>>>>

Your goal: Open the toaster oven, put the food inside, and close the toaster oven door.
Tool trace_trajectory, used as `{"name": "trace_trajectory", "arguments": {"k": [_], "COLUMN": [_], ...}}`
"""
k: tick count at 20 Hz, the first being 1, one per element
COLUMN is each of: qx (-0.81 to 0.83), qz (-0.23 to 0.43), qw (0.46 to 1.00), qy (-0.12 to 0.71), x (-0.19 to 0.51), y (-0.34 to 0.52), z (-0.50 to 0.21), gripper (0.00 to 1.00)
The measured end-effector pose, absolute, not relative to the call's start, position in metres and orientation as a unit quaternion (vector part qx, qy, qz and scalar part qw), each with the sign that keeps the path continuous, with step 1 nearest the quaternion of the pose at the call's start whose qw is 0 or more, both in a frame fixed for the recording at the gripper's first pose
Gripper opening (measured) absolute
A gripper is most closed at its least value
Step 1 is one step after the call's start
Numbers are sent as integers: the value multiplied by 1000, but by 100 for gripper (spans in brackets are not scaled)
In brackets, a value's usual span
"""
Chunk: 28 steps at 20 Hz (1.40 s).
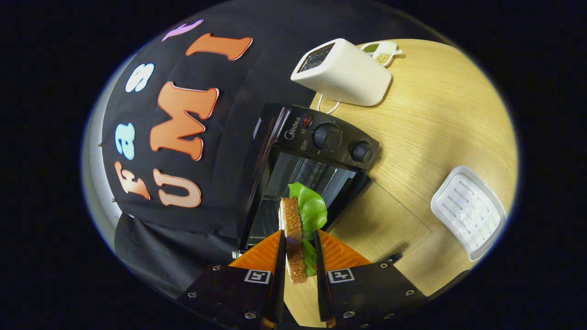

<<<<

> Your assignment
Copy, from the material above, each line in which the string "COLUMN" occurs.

> Result of the exercise
Tool trace_trajectory, used as `{"name": "trace_trajectory", "arguments": {"k": [_], "COLUMN": [_], ...}}`
COLUMN is each of: qx (-0.81 to 0.83), qz (-0.23 to 0.43), qw (0.46 to 1.00), qy (-0.12 to 0.71), x (-0.19 to 0.51), y (-0.34 to 0.52), z (-0.50 to 0.21), gripper (0.00 to 1.00)

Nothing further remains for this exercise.